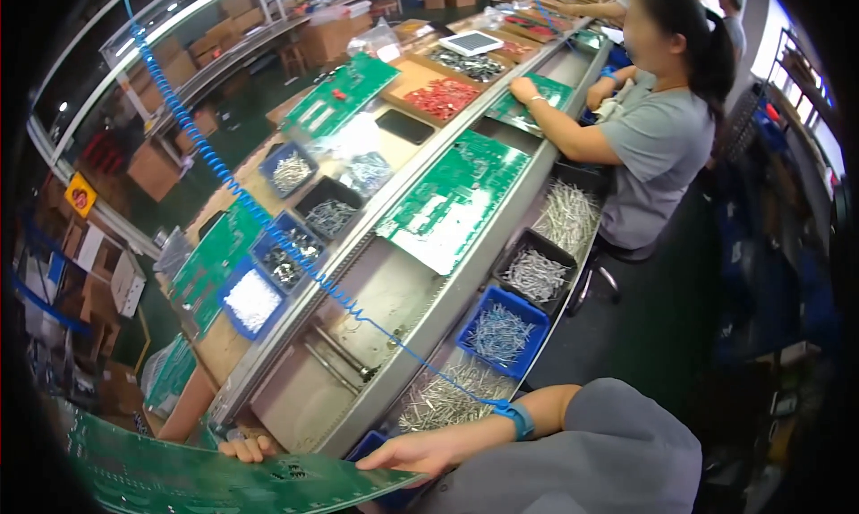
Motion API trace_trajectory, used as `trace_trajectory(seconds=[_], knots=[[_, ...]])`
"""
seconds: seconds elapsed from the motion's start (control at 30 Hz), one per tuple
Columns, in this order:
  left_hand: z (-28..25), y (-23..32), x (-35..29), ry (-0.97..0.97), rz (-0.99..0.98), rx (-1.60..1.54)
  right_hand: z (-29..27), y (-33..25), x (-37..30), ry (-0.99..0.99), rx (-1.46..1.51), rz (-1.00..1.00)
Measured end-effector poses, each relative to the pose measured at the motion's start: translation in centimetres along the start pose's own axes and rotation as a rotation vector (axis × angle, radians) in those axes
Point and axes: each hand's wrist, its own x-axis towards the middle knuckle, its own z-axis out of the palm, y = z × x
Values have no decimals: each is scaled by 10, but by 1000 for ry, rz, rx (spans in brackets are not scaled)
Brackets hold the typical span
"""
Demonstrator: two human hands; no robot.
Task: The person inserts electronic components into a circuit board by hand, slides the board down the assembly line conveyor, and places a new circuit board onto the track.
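Two hands: both gripped one large green printed circuit board (206,478), held flat at 6 o'clock, nearest the camera.
Left hand (246,447): fingers curled closed over the board's far edge; only the knuckles showed.
Right hand (416,456): thumb and fingers pinched on the board's right corner, a blue wrist strap (517,417) on that wrist with a blue coiled cord (242,201) running off to 11 o'clock.
Handling advice: best carried by its edges and kept level, clear of the loose parts.
Bin at 1 o'clock: a blue plastic bin of silvery metal pins (501,335) sat just beyond the right forearm.
Conveyor trough (394,290): grey metal, running toward 1 o'clock, bearing a second green board (452,201).
Co-worker (658,147): a person in a grey shirt, seated far at 1 o'clock, hand on another board.
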Motion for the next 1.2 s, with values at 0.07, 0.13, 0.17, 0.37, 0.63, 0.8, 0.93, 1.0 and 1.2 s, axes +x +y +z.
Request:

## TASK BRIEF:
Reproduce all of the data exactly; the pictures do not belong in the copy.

## FINISHED TASK:
Motion API trace_trajectory, used as `trace_trajectory(seconds=[_], knots=[[_, ...]])`
"""
seconds: seconds elapsed from the motion's start (control at 30 Hz), one per tuple
Columns, in this order:
  left_hand: z (-28..25), y (-23..32), x (-35..29), ry (-0.97..0.97), rz (-0.99..0.98), rx (-1.60..1.54)
  right_hand: z (-29..27), y (-33..25), x (-37..30), ry (-0.99..0.99), rx (-1.46..1.51), rz (-1.00..1.00)
Measured end-effector poses, each relative to the pose measured at the motion's start: translation in centimetres along the start pose's own axes and rotation as a rotation vector (axis × angle, radians) in those axes
Point and axes: each hand's wrist, its own x-axis towards the middle knuckle, its own z-axis out of the palm, y = z × x
Values have no decimals: each is scaled by 10, but by 1000 for ry, rz, rx (spans in brackets are not scaled)
Brackets hold the typical span
"""
Demonstrator: two human hands; no robot.
Task: The person inserts electronic components into a circuit board by hand, slides the board down the assembly line conveyor, and places a new circuit board onto the track.
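Two hands: both gripped one large green printed circuit board (206,478), held flat at 6 o'clock, nearest the camera.
Left hand (246,447): fingers curled closed over the board's far edge; only the knuckles showed.
Right hand (416,456): thumb and fingers pinched on the board's right corner, a blue wrist strap (517,417) on that wrist with a blue coiled cord (242,201) running off to 11 o'clock.
Handling advice: best carried by its edges and kept level, clear of the loose parts.
Bin at 1 o'clock: a blue plastic bin of silvery metal pins (501,335) sat just beyond the right forearm.
Conveyor trough (394,290): grey metal, running toward 1 o'clock, bearing a second green board (452,201).
Co-worker (658,147): a person in a grey shirt, seated far at 1 o'clock, hand on another board.
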Motion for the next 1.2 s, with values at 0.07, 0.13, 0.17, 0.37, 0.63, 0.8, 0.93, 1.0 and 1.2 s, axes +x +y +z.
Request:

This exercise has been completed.